Challenges in paediatrics
There are, however, some caveats. At Schulich, where 3-Tesla is the de facto standard, cardiac MRI is used only on adults. There may be additional problems to address at centres with different patient populations.
"There may still be challenges in paediatrics. Our patients are older, have larger hearts and many do not have great blood flow. Because the patients in paediatrics have smaller hearts with higher blood flow, there may be more flow artefacts that could obscure the images," says White. "Cost, too, does factor into it. The capital cost of the hardware is not small and hospitals are under greater financial constraints. But in many centres, the 3-Tesla scanner is used for whole-body scans or neurological imaging. The 3-Tesla technology certainly has advantages for brain imaging. So the costs can be justified not on cardiac MRI alone, though I feel that they could be."
Greater diagnostic confidence
If cost is an issue, then White believes that his own research team can point to its own experience to counter that argument by highlighting the huge potential for better patient outcomes.
"The increase in diagnostic accuracy in cardiology and other disciplines is obvious. 3-Tesla has advanced our research programme hugely. It is what makes our research programme competitive.
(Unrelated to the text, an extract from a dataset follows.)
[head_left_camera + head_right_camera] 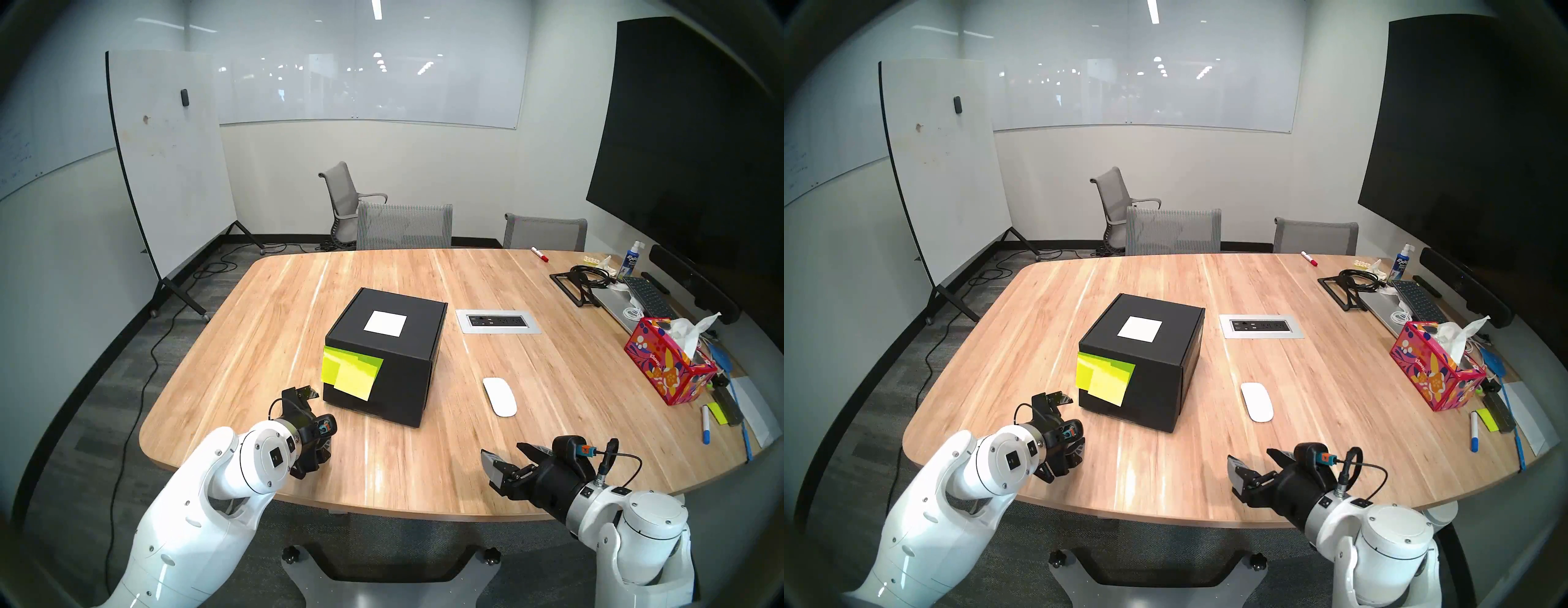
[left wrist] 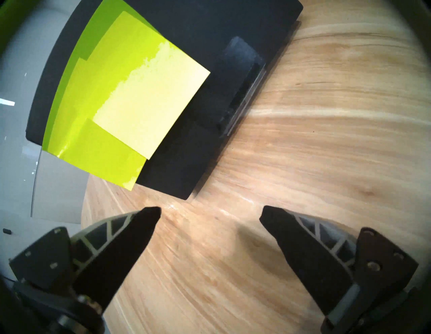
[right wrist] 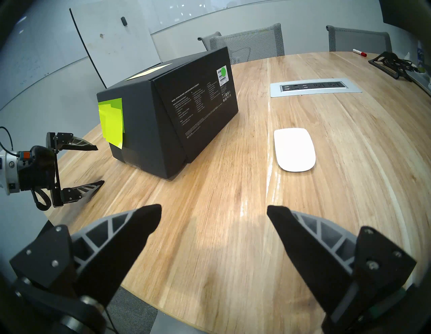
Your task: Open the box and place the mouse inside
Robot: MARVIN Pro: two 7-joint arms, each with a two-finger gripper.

Cardiac MRI at 1.5-Tesla is still a fast, accurate, high-quality tool, and there is nothing wrong with it for cardiac imaging - it is very robust. But 3-Tesla give greater diagnostic confidence and a better understanding of disease pathology," he says.
"Simple questions can be answered using 1.5-Tesla, such as whether a given area of the heart is dead or not. So, it depends where you work and what your priorities are."
That said, the continuing development of 3-Tesla technology is likely to make the case for its wider use increasingly compelling.
"Vendors continue to work on the challenges presented by higher field strengths, and are developing ways to improve its reliability and reduce the need for user interaction. They will build on the significant advances that have already been made," remarks White.
"Many centres have 3-Tesla scanners but use 1.5-Tesla for routine work. They could use 3-Tesla more to build up their experience and see the advantages for themselves. That way they can get over the early growing pains."